--- PROBLEM DESCRIPTION ---
Please report each line of the data below that contains "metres".

--- SOURCE DATA ---
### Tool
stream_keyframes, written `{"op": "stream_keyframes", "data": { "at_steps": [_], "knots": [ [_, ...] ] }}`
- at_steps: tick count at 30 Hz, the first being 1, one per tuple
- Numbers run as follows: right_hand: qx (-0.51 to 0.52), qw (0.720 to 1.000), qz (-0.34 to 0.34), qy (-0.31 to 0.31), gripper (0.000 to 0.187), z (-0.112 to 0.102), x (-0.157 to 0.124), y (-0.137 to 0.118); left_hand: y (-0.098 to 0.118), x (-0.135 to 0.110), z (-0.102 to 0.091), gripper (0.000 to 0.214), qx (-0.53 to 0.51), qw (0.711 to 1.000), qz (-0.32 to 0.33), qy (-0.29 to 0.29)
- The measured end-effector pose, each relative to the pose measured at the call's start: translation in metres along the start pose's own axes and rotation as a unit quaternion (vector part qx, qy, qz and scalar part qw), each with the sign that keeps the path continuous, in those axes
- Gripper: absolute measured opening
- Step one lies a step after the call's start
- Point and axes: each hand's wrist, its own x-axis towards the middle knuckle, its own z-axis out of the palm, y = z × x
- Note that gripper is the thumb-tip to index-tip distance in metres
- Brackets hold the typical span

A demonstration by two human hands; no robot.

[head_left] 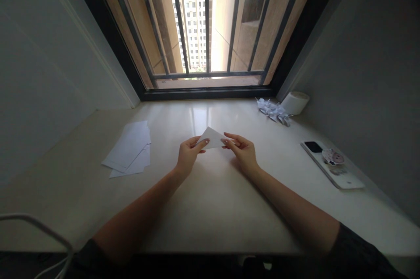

--- TASK RESPONSE ---
- The measured end-effector pose, each relative to the pose measured at the call's start: translation in metres along the start pose's own axes and rotation as a unit quaternion (vector part qx, qy, qz and scalar part qw), each with the sign that keeps the path continuous, in those axes
- Note that gripper is the thumb-tip to index-tip distance in metres

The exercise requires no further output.